Well, Hebrews 12:2 answers that question: We look to “Jesus, the founder and perfecter of our faith, who for the joy that was set before Him endured the cross, despising the shame, and is seated at the right hand of the throne of God.” And what was that joy set before Him? It was the perfect will of a perfect, loving God. I don’t know why He did it, but it was God’s sovereign decree that Jesus would secure a people for Himself that would become co-heirs with Him in the Kingdom to come. How could this truth not evoke the most reverent gratitude?

When I think of this blessing, even just the singular blessing of being alive in Christ from now into eternity, my soul swells in praise. Suddenly, I see that we can “give thanks in all circumstances” because now, we are washed clean by the blood of the Lamb. There is nothing that can separate us from this love. “He who did not spare His own Son but gave Him up for us all, how will He not also with Him graciously give us all things?” the Apostle Paul asked in Romans 8. “Who shall bring any charge against God’s elect?” (v. 33).

Though “we are being killed all the day long” by persecutors, calamities of a broken world, and temptation to sin, “we are more than conquerors through him who loved us” (vv. 36-37). There is nothing “in all creation” that “will be able to separate us from the love of God in Christ Jesus our Lord” (v. 39b). And so, do you see? We can “give thanks in all circumstances” because there is not a single circumstance in which this truth is not relevant. No matter what we go through, it would befit us to fix our eyes on Christ, as Scripture calls us to do, because it’s in doing so that we realize we are continually blessed in Him.

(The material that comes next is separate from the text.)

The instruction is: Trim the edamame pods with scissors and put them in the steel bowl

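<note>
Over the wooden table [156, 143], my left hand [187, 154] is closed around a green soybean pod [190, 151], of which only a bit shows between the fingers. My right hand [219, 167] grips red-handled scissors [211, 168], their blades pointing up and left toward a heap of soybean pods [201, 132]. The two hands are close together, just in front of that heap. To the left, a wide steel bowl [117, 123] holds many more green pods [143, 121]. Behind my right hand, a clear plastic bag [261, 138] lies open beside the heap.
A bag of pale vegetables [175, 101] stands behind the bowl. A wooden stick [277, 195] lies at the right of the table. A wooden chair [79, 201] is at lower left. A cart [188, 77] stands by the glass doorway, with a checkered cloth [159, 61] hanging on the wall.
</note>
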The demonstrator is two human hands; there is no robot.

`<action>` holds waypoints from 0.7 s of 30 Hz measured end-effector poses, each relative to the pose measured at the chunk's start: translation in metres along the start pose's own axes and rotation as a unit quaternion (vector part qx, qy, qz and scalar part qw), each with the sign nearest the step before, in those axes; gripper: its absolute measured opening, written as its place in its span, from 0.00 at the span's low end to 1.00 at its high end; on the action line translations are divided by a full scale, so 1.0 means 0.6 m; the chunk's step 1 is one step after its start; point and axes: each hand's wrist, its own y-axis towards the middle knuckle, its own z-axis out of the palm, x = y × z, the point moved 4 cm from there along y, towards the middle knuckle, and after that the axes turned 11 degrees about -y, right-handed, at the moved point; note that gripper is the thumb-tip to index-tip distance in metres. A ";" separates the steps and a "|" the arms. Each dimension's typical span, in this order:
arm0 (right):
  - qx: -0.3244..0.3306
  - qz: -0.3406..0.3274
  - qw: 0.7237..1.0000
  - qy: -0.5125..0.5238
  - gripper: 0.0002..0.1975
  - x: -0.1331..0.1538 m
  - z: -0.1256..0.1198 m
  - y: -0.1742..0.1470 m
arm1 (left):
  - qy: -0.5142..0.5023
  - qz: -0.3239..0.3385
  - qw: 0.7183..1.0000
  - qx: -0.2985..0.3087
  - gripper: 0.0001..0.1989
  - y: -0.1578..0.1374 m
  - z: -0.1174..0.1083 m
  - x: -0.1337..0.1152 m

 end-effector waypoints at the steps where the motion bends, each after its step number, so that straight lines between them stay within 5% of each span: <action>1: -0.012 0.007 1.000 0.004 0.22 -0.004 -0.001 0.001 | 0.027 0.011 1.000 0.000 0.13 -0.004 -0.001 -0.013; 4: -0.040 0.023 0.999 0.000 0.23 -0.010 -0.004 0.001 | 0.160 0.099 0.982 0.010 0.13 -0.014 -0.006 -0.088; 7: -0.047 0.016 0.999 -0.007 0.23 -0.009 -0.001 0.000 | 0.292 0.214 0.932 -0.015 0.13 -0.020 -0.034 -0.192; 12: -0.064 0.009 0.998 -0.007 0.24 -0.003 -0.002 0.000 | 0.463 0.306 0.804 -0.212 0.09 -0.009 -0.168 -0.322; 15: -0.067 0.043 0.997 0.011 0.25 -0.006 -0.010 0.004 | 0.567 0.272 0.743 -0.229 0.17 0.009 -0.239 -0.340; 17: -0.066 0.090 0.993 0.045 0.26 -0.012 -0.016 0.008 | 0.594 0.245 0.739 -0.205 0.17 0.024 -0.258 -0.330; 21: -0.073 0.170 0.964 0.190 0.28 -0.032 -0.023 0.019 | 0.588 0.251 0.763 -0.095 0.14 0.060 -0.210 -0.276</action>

Regardless of our circumstances, we have received “a kingdom that cannot be shaken,” which means we can always “be thankful, and so worship God acceptably with reverence and awe” (Hebrews 12:28).

But in addition to this blessing of salvation, which encompasses all of our being, it is steadfastly true that we do, indeed, serve a generous God. Does He not still provide our every need? Is He not faithful to be with us when we stumble? Does He not cause rain so that the earth is nourished? He has graciously crafted beauty all around in His creation for us to enjoy. He gifts us with the pleasures of art, music, food, and sweet fellowship. And so, my first encouragement, when tempted to wonder how we can be thankful, is to remember the cross — an unending fountain of blessing for those who hear and proclaim its message.

But secondly, I encourage you to remember that God, whether we always recognize it, is truly generous and rich in both grace and mercy. And He has in mind the eternal salvation of our soul — which is far grander than anything we’ll experience here on earth.

Pastor Charles Spurgeon put it well when he said of Christ: “As long as there is a vessel of grace not yet full to the brim, the oil shall not be stayed. He is a sun ever-shining; He is manna always falling round the camp; He is a rock in the desert, ever sending out streams of life from His smitten side; the rain of His grace is always dropping; the river of His bounty is ever-flowing, and the well-spring of His love is constantly overflowing. As the King can never die, so His grace can never fail.”

So, let us posture our hearts in continual gratitude, for our God is continuously loving, merciful, and gracious — a God who has secured our salvation forever.

Sarah Holliday is a reporter at The Washington Stand.